Action Microsoft aujourd’hui : MSFT se stabilise en pré-marché alors que les dégradations maintiennent l’attention sur les dépenses en IA

février 11, 2026
Microsoft stock today: MSFT steadies in premarket as downgrades keep AI spending in focus

New York, 11 février 2026, 08:34 EST — Avant-Bourse

  • L’action Microsoft est restée globalement stable avant l’ouverture suite à une nouvelle dégradation d’analyste.
  • Wall Street reste focalisée sur les dépenses liées aux centres de données pour l’IA et leur impact sur les flux de trésorerie.
  • Les investisseurs surveilleront également le rapport sur l’emploi américain de janvier, attendu plus tard dans la journée de mercredi.

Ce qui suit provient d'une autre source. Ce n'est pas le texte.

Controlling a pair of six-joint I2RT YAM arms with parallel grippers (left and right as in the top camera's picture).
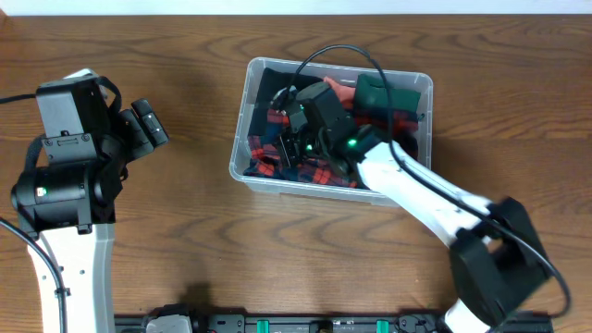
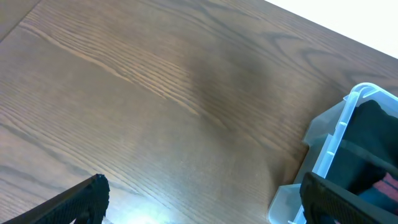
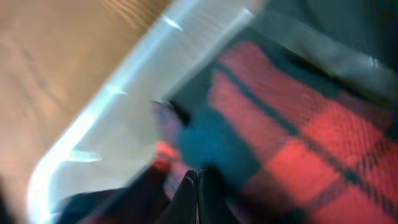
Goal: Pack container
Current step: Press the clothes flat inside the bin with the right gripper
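Note:
The clear plastic container (image 1: 242,159) sits at the table's centre, filled with folded garments: a red and dark plaid cloth (image 1: 310,172), dark cloth and a green piece (image 1: 381,92). My right gripper (image 1: 289,120) reaches down inside the container over the plaid cloth (image 3: 311,143). Its fingers (image 3: 198,186) are pressed together with nothing between them, by the container's wall (image 3: 124,106). My left gripper (image 1: 148,125) is open and empty over bare table left of the container. The container's corner (image 2: 348,124) shows at the right of the left wrist view, beside my right fingertip.
The wooden table (image 1: 185,250) spreads around the container. The right arm's black cable (image 1: 356,57) loops over the container. A dark rail (image 1: 305,324) runs along the front edge.

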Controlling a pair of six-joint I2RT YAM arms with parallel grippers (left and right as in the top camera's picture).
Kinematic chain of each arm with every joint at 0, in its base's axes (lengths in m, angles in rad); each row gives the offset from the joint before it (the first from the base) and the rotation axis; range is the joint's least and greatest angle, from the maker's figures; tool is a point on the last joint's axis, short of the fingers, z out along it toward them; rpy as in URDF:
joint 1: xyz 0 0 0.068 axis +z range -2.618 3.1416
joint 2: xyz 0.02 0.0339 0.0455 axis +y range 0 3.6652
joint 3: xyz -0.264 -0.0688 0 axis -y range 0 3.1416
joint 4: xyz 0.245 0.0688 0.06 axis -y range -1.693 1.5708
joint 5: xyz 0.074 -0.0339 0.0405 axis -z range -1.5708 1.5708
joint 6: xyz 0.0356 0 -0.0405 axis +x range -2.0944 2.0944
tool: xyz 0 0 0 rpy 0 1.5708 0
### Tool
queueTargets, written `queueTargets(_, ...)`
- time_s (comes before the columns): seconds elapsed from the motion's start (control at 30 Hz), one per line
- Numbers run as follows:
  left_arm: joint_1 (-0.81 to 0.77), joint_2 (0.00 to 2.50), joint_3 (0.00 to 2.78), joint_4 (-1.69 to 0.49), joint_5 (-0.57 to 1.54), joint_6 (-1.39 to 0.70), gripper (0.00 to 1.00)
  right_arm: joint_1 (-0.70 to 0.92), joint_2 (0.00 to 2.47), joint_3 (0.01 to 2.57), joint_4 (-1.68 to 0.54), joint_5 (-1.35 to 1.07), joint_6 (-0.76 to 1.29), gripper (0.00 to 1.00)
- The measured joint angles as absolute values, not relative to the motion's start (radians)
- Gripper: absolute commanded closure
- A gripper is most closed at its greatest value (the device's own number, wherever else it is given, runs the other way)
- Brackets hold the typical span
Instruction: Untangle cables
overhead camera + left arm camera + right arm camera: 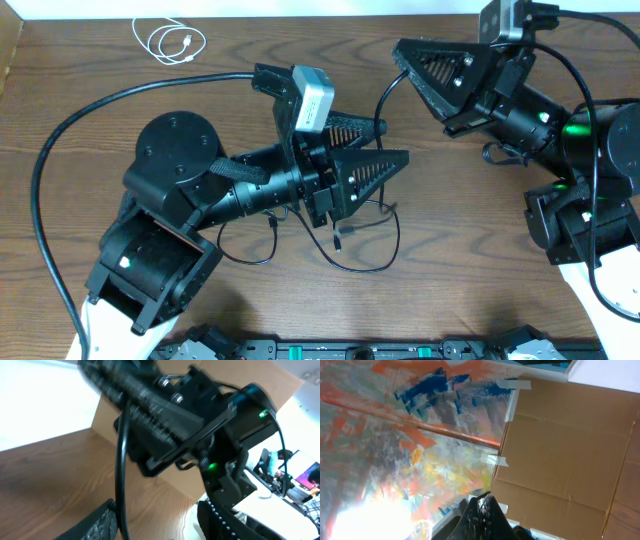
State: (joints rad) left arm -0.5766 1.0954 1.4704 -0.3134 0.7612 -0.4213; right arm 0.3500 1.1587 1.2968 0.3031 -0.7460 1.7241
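My right gripper (399, 47) is raised at the upper middle, shut on a thin black cable (380, 105). In the right wrist view its fingers (487, 505) are pressed together. The cable drops from it and passes between the spread fingers of my left gripper (396, 141). In the left wrist view the same cable (120, 465) hangs close against one finger of my open left gripper (157, 510), with a wide gap to the other. More black cable (375, 255) lies in loops with small plugs on the table under the left arm. The white cable (170, 42) lies coiled at the far left, apart.
A thick black arm cord (60, 140) arcs across the left of the table. The left arm's base (160, 230) fills the front left and the right arm's body (590, 150) the right side. Cardboard (570, 450) stands behind the table.
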Motion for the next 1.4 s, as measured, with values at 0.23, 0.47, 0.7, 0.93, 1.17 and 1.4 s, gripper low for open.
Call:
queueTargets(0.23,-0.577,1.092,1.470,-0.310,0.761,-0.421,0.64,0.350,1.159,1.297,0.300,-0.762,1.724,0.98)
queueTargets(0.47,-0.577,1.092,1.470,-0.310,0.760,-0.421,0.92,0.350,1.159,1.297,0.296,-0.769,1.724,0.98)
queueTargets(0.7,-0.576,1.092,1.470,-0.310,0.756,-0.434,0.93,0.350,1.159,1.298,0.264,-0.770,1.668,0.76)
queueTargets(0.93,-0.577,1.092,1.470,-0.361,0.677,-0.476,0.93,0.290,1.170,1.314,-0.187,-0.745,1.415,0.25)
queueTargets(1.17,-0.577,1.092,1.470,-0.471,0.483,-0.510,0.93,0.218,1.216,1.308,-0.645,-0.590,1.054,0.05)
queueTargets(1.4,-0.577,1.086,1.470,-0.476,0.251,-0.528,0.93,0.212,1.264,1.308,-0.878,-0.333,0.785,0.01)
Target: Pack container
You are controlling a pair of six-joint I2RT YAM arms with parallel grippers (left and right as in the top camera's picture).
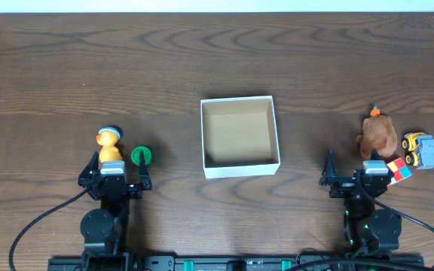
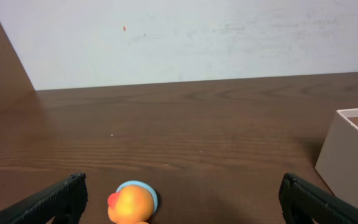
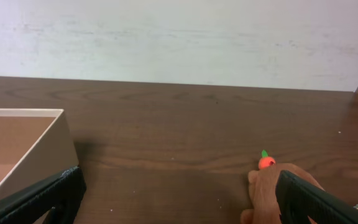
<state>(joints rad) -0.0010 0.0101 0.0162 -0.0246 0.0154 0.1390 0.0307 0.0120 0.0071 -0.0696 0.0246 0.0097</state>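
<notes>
The container (image 1: pixel 240 170) is a square shallow box, white outside and brown inside, lidless, at the table's middle; nothing shows inside it. Its wall shows in the left wrist view (image 2: pixel 347 162) and the right wrist view (image 3: pixel 58 146). An orange duck toy with a blue hat (image 1: pixel 109 143) and a green round toy (image 1: pixel 142 156) stand left of it. My left gripper (image 1: pixel 116 169) is open and empty, just behind the duck (image 2: pixel 132 202). A brown plush bear with an orange top (image 1: pixel 379 134) stands to the right. My right gripper (image 1: pixel 358 177) is open and empty, with the bear (image 3: pixel 266 193) by its right finger.
A yellow and grey toy truck (image 1: pixel 422 149) and a red, blue and white cube (image 1: pixel 399 168) lie right of the bear. A white wall rises beyond the table's far edge.
</notes>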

L’action Microsoft Corporation a reculé de 0,1 % lors des échanges avant l’ouverture mercredi, atteignant 413,27 $. Le titre reste proche de ses récents plus bas alors que les investisseurs digèrent de nouvelles inquiétudes de Wall Street concernant les dépenses en IA de l’entreprise.

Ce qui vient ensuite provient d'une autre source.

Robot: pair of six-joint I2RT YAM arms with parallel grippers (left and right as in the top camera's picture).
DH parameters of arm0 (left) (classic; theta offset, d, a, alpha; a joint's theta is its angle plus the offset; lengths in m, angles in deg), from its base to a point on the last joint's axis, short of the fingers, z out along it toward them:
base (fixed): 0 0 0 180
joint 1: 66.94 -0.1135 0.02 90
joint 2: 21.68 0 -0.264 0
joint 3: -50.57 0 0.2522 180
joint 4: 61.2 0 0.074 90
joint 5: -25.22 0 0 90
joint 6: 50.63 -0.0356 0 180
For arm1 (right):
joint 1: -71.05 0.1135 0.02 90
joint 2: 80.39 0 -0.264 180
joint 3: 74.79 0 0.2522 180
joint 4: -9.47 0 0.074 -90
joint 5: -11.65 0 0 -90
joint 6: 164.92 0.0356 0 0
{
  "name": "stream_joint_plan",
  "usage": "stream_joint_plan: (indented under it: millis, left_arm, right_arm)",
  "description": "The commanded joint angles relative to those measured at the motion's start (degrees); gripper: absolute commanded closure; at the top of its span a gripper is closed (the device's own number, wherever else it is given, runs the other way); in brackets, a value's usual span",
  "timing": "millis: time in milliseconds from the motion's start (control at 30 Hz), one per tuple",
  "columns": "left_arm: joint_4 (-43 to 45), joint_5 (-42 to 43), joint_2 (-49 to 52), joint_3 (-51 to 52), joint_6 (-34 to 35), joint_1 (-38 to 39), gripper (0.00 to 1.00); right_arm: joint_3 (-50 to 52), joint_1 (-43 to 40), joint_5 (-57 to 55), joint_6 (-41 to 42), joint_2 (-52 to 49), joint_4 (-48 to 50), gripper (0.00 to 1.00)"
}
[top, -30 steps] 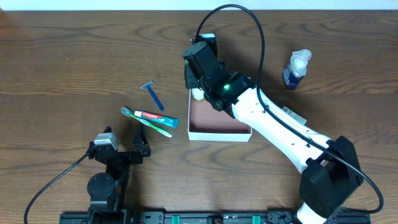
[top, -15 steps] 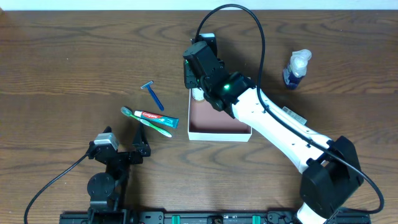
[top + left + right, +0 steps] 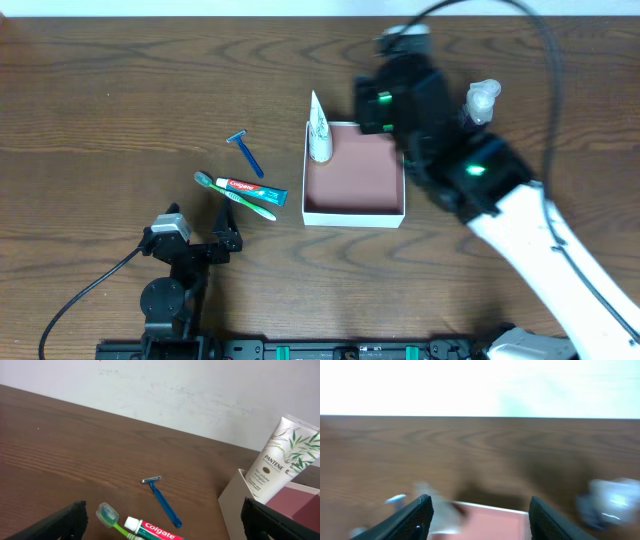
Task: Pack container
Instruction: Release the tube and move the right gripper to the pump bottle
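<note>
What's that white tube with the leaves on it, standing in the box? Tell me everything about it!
The white tube looks like soft plastic, printed with green bamboo leaves, a brown dot and the word Pantene. It stands tilted, with its flat crimped end up. Its lower end sits inside the container, in the far left corner, and it leans on the thin white wall there. Nothing else touches it.

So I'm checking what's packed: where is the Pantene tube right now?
In the overhead view, the Pantene tube stands tilted in the container's far-left corner, against its left wall, with the blue razor on the table to its left.
</note>
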Motion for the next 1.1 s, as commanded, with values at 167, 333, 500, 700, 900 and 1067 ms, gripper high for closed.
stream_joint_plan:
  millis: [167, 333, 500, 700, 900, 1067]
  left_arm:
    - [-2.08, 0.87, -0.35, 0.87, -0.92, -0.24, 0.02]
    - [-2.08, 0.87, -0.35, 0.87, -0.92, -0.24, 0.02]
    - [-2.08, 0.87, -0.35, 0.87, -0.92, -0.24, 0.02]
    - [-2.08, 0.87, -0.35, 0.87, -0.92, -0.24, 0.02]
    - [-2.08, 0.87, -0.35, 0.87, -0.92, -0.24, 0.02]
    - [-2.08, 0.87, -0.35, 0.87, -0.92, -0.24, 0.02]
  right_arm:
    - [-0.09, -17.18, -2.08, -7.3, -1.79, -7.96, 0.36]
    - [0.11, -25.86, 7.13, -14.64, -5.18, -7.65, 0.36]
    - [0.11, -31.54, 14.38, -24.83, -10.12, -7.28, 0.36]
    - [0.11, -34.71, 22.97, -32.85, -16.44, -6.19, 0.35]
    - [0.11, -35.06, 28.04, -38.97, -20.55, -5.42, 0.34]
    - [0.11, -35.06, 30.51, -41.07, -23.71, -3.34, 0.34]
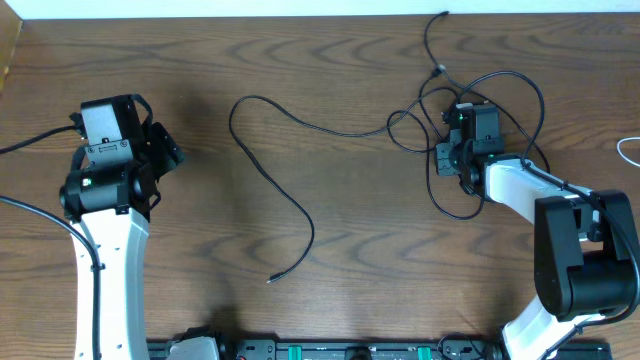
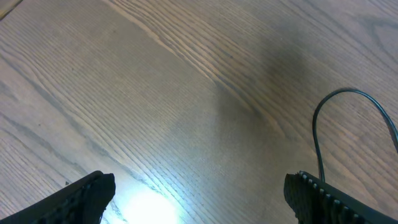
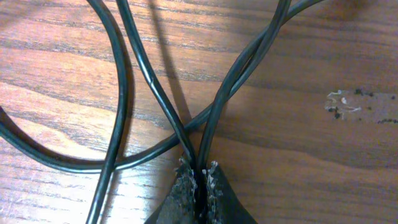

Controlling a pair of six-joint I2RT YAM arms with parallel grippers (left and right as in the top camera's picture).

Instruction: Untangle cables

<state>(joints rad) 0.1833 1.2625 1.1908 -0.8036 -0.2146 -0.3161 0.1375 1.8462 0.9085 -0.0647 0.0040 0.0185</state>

Melius Research a abaissé la recommandation sur Microsoft de « acheter » à « conserver », avec un objectif de cours de 430 $. Le cabinet cite la hausse des dépenses d’investissement liées à l’IA et des pressions potentielles sur les flux de trésorerie, selon un rapport de Nasdaq.com et Investing.com. L’analyste de Stifel, Brad Reback, qui a également abaissé sa note, a estimé qu’il était « temps de faire une pause », ajoute le rapport. (Nasdaq)

Microsoft a légèrement reculé tandis que les contrats à terme sur actions américaines progressaient, dans l’attente du rapport gouvernemental sur l’emploi de janvier. Ces données modifient souvent les anticipations concernant les décisions de la Réserve fédérale et, par conséquent, la valorisation du secteur technologique. (AP News)

Microsoft fait face à un défi délicat : l’entreprise investit massivement dans les centres de données et les puces IA aujourd’hui, mais le surcroît de revenus issus de ces investissements n’est pas encore arrivé. Ce décalage dans le temps est précisément ce qui continue de provoquer ces dégradations.

Lors de la conférence sur les résultats du 28 janvier, la directrice financière Amy Hood a annoncé des dépenses d’investissement atteignant 37,5 milliards de dollars, dont environ deux tiers consacrés à des actifs de courte durée comme les GPU et CPU pour les charges de travail IA. « La demande de nos clients continue de dépasser notre offre », a souligné Hood. Le flux de trésorerie disponible — l’argent restant après les investissements — s’est élevé à 5,9 milliards de dollars, en baisse par rapport au trimestre précédent en raison de la hausse des dépenses d’investissement. Le PDG Satya Nadella a invité les investisseurs à considérer M365 Copilot en plus d’Azure pour évaluer les retours sur cet investissement. (Microsoft)

La question clé demeure : quelle part de cette nouvelle capacité générera réellement des revenus dans le cloud, et quelle part sera absorbée par les propres produits IA de Microsoft alors que les marges se resserrent.

La réaction du titre a été brutale après la mise à jour de fin janvier, Microsoft chutant de 10 % en une journée et effaçant plus de 350 milliards de dollars de capitalisation boursière alors que les investisseurs réclamaient des retours plus clairs sur l’IA, selon Reuters. (Reuters)

Les enjeux concurrentiels sont élevés. Les analystes citent souvent Google (Alphabet) et Amazon comme références, soulignant la rapidité avec laquelle les investissements dans l’infrastructure IA se traduisent en revenus qui alimentent la prochaine vague de dépenses d’investissement.

Le risque est évident. Si les dépenses des entreprises ralentissent ou si les retours des outils IA prennent plus de temps que prévu par les investisseurs, la pression sur les flux de trésorerie deviendra plus difficile à ignorer. De plus, un rapport sur l’emploi plus solide, entraînant une hausse des rendements obligataires, pourrait pénaliser les actions logicielles sensibles aux taux d’intérêt.

À venir : le rapport sur l’emploi américain de janvier, mercredi. Les investisseurs suivront de près pour voir s’il modifie les perspectives de taux qui ont secoué les actions technologiques de méga-capitalisation comme Microsoft à l’approche de la prochaine séance.